This paper considers voting rules for two alternatives, viz. the simple majority rule of K.O. May, the majority rule with bias of Fishburn and others, and the majority rule by difference of votes of Goodin and List, and of Llamazares. These all have been characterized axiomatically for profiles of fixed length, that is, for a fixed population.

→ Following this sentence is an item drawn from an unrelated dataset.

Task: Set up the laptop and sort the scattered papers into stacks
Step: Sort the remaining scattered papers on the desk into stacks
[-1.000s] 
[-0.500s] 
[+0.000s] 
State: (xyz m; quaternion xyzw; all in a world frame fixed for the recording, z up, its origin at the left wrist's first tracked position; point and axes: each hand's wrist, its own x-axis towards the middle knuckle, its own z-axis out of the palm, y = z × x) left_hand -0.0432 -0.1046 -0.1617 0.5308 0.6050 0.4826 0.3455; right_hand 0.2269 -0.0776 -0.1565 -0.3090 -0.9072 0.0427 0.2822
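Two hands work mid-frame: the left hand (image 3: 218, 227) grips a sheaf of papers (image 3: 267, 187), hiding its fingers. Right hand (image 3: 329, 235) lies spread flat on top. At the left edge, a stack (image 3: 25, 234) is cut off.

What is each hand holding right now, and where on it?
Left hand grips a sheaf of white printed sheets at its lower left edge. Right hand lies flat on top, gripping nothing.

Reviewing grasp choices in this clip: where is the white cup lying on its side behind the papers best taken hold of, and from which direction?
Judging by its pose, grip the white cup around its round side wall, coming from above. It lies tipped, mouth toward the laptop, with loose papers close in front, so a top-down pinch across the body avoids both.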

The aim of this paper is to study analogs of these results in the situation where various populations are considered and disjoint populations can be combined into one population. The effect of this shift of focus is that now the domain of the rule consists of all finite nonempty sequences of votes. Young (1974) introduced the axiom of consistency, by which two populations can be combined into one as long as they agree on the output of the voting rule. We use a version of this axiom as given by Roberts (1991). Our paper can be seen as making a strong case for this simple, and natural axiom.

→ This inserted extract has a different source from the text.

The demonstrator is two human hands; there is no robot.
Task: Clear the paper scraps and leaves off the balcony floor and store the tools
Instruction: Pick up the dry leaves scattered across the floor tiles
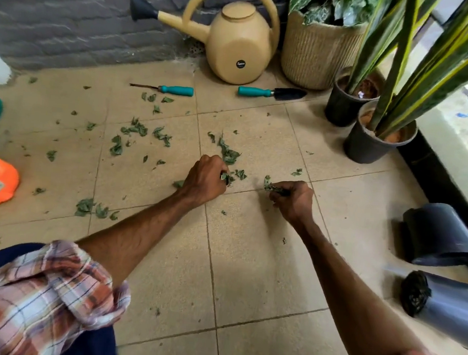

In the simple majority rule as well as the majority rule by difference of votes, the outcome of a tie is undecided, that is, both alternatives are in the output. In the majority rule with bias, ties are broken. In our case of profiles of variable lengths there are reasons to distinguish between strong bias (a tie is always broken) and weak bias (in certain cases a tie is not yet broken). The case of weak bias fits nicely in the context of a new characterization of simple majority rule that follows from previous results of the authors.

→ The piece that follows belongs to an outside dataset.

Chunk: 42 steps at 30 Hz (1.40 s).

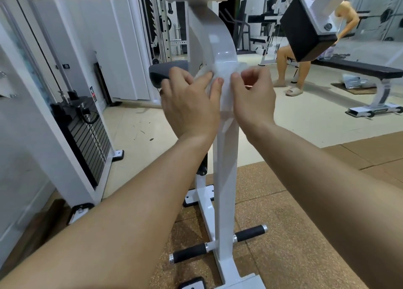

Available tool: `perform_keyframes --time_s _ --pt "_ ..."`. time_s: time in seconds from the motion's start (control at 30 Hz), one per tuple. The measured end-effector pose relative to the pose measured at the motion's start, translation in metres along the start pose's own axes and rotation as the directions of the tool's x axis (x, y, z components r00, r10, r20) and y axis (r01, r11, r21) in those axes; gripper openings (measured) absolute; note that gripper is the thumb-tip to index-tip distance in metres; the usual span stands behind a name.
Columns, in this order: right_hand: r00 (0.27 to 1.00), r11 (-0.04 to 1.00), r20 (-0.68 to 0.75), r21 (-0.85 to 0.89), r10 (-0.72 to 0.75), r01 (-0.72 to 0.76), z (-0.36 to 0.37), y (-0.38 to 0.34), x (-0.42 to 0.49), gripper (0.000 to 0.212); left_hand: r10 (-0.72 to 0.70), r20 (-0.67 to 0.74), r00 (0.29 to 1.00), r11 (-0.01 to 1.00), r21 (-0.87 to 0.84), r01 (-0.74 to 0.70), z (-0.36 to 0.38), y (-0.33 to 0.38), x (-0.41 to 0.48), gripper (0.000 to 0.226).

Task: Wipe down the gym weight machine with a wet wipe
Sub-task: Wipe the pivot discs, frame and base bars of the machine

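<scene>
A white weight machine post [225,179] rises from the floor in the middle and curves up to the left under a black pad at the top. A thin white wet wipe [224,86] is draped over the post at the start of the curve. My left hand [192,101] pinches the wipe's left side against the post. On the right side, my right hand [253,94] pinches the wipe with thumb and fingers. Both forearms reach in from the bottom.
A black weight stack [87,136] in a white frame stands at left. Black foot pegs [189,252] stick out of the post's base. A black pad [305,31] hangs at upper right. A person [292,68] sits beyond, beside a flat bench [357,68].
</scene>
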State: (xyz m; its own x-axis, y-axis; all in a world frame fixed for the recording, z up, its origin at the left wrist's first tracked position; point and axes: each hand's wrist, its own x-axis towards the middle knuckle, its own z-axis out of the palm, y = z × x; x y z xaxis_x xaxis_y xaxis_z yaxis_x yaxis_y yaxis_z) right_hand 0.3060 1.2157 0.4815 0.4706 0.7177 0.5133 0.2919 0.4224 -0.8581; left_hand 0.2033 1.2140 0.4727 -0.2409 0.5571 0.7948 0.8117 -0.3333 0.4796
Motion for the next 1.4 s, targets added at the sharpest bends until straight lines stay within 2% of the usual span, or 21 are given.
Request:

本文考虑了两种替代方案的投票规则。KO May的简单多数票制，Fishburn等人偏见的多数票制以及Goodin和List和Llamazares票数的不同决定了多数票制。对于固定长度的轮廓，即对于固定的人口，这些都是公理化的特征。本文的目的是在考虑各种人群并且不相交的人群可以组合为一个人群的情况下研究这些结果的类似物。焦点转移的结果是，规则的域现在由所有有限的非空票序列组成。Young（1974）引入了一致性公理，只要他们同意投票规则的输出，就可以将两个总体合并为一个。我们使用罗伯茨（1991）给出的该公理的一个版本。

在简单多数规则以及通过票数差的多数规则中，平局的结果不确定，也就是说，两种选择都在输出中。在有偏见的多数统治下，纽带破裂。在我们的可变长度轮廓情况下，有理由区分强偏差（始终打断领带）和弱偏差（在某些情况下尚未打结）。从作者先前的结果得出的对简单多数规则的新描述中，弱偏置的情况非常合适。